It seems that ‘one drug for all’ may become rarer, mainly because future interventions will be context appropriate in terms of disease subclassification, patient genetics and treatment history, drug pharmacokinetics, pharmacodynamics, etc. Disease variants and their stages of progression are being defined at ever higher resolution.
An increasing number of therapies are targeted to specific patient profiles in order to achieve increased effectiveness and improved tolerance.

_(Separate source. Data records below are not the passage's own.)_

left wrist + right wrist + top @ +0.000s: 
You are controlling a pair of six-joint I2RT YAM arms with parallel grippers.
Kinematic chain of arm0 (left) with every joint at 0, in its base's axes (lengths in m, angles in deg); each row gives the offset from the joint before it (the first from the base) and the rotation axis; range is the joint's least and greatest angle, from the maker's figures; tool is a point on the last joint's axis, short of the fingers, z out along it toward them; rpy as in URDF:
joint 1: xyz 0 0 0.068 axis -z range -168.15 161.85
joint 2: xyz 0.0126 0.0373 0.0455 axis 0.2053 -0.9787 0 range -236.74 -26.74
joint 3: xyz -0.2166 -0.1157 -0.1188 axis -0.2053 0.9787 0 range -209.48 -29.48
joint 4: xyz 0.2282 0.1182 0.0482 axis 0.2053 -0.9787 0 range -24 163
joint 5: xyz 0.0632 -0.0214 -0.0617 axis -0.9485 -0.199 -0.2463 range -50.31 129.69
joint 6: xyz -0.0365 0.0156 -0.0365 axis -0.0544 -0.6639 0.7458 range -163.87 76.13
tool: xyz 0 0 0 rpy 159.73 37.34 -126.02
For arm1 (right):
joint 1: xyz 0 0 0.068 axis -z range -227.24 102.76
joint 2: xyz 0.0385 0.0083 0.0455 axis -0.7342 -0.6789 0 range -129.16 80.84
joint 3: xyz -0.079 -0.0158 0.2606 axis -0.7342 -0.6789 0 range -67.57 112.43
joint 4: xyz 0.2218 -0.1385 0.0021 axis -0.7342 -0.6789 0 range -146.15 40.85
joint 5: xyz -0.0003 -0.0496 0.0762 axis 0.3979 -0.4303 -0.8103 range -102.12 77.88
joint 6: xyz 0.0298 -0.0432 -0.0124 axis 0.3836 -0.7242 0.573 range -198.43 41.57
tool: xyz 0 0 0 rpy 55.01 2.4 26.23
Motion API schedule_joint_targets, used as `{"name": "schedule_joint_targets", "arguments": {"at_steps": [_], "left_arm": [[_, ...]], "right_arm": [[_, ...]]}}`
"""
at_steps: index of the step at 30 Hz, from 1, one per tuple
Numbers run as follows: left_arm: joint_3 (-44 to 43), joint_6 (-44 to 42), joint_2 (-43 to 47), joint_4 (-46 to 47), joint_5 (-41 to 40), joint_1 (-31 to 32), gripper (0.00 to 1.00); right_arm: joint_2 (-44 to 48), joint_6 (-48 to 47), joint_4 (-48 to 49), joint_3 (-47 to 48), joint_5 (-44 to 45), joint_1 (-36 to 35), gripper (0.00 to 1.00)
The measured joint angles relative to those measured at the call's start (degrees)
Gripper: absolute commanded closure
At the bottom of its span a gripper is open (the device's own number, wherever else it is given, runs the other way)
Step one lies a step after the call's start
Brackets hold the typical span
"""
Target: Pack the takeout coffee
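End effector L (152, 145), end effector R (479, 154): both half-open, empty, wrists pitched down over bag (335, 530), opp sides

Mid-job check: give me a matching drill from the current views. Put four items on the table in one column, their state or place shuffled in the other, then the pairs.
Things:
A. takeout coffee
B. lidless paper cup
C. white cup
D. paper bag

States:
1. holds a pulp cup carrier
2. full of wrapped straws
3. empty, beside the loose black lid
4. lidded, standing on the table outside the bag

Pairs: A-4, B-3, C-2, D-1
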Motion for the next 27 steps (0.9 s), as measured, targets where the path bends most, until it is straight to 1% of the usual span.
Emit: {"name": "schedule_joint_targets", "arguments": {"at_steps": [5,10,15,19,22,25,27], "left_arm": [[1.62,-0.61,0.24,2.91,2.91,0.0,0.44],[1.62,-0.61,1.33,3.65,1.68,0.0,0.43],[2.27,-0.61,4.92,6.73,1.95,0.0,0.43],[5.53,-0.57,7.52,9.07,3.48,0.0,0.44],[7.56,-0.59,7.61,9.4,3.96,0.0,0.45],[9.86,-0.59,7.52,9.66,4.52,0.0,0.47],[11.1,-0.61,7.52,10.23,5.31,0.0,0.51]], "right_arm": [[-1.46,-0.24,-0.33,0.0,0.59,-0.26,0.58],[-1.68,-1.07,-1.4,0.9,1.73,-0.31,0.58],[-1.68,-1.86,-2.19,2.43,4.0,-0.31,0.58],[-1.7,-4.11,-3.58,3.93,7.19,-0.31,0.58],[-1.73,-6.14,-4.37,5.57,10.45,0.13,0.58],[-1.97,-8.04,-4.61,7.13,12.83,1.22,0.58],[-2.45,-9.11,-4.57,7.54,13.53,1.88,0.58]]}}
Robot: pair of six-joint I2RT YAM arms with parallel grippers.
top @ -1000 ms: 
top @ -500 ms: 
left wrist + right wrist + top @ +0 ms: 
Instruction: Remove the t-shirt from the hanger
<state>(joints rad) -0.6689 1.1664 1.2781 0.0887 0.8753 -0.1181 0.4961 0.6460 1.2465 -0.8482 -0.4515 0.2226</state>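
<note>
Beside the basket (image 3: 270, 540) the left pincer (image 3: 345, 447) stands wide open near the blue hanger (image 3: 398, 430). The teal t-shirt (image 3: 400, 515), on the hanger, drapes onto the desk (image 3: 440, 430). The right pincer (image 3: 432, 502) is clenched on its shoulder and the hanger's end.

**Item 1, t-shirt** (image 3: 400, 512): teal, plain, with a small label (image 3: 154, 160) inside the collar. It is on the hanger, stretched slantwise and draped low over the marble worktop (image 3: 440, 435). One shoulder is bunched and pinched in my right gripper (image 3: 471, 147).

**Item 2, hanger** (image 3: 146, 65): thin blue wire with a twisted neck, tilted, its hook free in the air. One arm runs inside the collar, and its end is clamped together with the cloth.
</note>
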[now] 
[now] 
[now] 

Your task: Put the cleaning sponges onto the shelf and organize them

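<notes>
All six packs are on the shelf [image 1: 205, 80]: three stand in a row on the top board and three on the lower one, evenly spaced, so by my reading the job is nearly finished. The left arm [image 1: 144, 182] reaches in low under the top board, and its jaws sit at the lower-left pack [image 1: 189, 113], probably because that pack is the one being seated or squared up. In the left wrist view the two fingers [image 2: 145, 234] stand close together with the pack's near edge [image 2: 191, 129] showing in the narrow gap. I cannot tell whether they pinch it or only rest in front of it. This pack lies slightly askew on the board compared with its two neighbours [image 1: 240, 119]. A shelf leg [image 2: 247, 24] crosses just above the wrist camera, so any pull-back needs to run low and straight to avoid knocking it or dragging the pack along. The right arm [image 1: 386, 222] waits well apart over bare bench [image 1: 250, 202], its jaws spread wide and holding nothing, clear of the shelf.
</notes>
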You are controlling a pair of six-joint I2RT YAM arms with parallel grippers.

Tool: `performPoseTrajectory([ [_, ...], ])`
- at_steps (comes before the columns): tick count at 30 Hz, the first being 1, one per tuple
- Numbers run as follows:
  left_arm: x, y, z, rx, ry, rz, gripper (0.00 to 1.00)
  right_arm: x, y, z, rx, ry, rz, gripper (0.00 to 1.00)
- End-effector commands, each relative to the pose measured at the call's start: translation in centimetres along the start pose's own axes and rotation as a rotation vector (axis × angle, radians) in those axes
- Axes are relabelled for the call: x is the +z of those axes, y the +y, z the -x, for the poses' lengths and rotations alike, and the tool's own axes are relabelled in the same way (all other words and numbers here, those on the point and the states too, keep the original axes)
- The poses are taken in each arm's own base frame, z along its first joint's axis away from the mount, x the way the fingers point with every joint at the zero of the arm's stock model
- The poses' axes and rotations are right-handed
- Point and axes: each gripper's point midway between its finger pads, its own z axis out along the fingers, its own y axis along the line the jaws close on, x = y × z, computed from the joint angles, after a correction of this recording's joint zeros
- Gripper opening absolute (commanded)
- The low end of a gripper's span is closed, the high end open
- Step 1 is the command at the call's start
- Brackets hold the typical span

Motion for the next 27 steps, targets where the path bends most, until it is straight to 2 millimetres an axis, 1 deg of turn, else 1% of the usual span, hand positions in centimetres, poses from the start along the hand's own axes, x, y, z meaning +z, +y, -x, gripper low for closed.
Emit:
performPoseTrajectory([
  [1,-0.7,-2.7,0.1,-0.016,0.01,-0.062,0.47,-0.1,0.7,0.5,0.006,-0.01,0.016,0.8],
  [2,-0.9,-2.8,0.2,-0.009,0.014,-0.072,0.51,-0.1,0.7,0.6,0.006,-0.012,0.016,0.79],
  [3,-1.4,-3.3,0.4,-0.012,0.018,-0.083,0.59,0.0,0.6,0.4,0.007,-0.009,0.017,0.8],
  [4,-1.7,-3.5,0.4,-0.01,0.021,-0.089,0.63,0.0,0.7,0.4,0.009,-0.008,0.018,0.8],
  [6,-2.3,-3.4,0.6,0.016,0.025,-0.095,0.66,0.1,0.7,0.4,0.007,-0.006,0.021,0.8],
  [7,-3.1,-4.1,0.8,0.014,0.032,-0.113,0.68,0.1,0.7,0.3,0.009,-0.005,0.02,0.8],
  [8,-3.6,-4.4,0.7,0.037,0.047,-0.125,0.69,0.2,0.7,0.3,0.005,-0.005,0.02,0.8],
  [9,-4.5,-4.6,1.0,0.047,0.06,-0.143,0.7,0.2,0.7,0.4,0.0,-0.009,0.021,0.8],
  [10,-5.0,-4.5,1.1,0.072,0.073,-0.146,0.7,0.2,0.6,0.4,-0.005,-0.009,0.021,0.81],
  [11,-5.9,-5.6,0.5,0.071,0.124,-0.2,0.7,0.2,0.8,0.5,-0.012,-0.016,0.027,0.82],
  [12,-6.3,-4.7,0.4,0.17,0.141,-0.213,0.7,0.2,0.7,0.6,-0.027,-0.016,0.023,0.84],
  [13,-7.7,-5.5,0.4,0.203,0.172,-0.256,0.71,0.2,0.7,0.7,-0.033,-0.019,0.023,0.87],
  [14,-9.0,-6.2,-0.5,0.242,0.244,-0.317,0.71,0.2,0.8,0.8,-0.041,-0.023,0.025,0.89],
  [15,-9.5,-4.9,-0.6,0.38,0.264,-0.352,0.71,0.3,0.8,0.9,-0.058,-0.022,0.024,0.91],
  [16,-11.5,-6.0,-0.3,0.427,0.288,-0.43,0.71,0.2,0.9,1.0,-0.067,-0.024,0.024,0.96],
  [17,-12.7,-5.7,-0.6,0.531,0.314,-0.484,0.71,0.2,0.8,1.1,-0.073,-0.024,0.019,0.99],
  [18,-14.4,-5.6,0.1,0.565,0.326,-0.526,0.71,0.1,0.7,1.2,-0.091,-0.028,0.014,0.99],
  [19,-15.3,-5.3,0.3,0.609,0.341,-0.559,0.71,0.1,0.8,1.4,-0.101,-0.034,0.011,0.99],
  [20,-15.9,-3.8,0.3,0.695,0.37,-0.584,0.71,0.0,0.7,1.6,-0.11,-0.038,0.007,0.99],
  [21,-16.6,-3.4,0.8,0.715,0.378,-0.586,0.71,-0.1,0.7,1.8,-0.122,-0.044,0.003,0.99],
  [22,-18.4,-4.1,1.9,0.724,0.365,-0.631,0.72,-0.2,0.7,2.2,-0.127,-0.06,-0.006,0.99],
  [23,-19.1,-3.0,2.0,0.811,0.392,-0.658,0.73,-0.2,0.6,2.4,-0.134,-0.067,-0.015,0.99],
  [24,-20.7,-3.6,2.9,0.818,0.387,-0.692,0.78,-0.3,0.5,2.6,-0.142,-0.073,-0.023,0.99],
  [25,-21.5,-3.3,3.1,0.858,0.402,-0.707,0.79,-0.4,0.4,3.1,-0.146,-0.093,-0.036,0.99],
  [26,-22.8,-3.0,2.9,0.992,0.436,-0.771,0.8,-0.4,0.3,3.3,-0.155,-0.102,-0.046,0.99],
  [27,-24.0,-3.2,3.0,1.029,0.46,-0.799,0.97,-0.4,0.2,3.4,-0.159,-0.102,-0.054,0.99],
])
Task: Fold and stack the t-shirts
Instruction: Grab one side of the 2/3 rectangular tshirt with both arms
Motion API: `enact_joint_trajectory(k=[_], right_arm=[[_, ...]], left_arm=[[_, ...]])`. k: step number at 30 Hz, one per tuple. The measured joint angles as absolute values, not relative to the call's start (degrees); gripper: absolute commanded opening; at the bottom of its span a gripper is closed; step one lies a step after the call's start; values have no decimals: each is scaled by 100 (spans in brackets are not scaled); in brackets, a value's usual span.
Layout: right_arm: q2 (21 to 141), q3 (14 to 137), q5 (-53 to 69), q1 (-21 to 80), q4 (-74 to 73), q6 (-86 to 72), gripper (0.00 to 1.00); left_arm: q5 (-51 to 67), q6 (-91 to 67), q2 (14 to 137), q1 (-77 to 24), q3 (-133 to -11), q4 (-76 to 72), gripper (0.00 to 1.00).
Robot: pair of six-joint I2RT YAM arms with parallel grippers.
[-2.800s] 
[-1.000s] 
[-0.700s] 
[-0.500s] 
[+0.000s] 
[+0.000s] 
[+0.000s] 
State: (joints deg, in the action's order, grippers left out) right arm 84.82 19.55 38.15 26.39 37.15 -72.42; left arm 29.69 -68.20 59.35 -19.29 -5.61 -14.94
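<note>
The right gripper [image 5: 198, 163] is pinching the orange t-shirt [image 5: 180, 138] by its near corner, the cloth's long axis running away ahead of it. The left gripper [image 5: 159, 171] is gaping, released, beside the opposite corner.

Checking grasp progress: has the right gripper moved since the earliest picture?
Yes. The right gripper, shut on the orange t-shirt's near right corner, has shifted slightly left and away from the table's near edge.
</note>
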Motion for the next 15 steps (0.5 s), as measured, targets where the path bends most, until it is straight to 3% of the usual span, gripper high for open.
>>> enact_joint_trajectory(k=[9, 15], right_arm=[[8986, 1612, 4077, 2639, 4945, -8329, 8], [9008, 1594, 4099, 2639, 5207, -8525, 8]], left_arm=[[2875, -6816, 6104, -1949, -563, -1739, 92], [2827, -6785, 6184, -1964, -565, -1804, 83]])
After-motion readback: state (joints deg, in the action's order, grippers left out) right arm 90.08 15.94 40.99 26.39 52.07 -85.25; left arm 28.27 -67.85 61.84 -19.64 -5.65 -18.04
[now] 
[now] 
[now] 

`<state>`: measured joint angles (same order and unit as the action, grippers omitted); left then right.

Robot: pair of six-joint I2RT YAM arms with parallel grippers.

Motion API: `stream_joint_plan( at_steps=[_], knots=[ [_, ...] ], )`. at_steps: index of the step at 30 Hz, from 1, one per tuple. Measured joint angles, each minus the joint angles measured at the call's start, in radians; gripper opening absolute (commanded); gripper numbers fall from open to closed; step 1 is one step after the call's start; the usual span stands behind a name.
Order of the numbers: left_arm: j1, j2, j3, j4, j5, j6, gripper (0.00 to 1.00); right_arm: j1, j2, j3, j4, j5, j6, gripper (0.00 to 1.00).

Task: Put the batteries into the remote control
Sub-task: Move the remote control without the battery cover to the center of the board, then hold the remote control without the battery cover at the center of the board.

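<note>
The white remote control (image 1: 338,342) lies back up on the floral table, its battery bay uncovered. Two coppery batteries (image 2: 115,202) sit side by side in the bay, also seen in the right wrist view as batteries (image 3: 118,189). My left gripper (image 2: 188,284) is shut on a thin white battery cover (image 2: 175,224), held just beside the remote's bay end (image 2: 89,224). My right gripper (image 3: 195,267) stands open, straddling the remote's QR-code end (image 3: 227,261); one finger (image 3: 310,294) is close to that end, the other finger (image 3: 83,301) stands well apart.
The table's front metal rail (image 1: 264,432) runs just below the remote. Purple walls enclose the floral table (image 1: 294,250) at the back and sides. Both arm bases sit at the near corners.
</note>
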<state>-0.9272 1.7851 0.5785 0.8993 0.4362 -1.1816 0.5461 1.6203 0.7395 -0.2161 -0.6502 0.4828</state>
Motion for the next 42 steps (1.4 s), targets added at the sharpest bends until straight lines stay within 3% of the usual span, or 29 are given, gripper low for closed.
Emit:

Point-of-care companion diagnostic kits and sophisticated drug vectorization technologies are becoming more common.
Engineers and life scientists are working together to develop new sensors and intelligent systems to monitor and analyze ever more closely changes in biomarker status in disease and under treatment, notably using “omics” approaches.
At the level of communities, we see the promise of continuously improving, learning health care systems, although the rising costs of new medicines represent a challenge. Optimal access to innovative medicines will require the integration of baseline health data, treatment outcomes and drug efficiency analysis to support decision making.
These considerations will have major effects on how we plan all aspects of drug discovery, development, fabrication and usage.
The scientific programme covers recent developments in the pharmaceutical sciences from target to market. The scientific programme is structured as a matrix in which the different columns are the tracks in the scientific programme and the rows reflect the multi-disciplinary themes that may be relevant to more than one track. The figure shows the overall structure of the matrix and highlights how the successive tracks correspond to key phases in the continuum of drug R&D and use. The different tracks in the conference as reflected in the columns are:
Track A = Novel concepts – From diseases to clinical candidates
Track B = Advanced strategies – Meeting the challenges of optimal manufacture and delivery
Track C = Effective translation – From predictive experimental models to optimized clinical studies
Track D = Societal impact – Developing context-appropriate solutions
Track E = Multi-disciplinary themes
From diseases to clinical candidates. Participants will explore new concepts in our understanding of disease mechanisms, both at the molecular level as well as systems biology levels, and discuss cutting edge approaches to best discover and design appropriate therapeutic modalities, from small molecules to biologics, cell-based therapies or gene-targeted approaches.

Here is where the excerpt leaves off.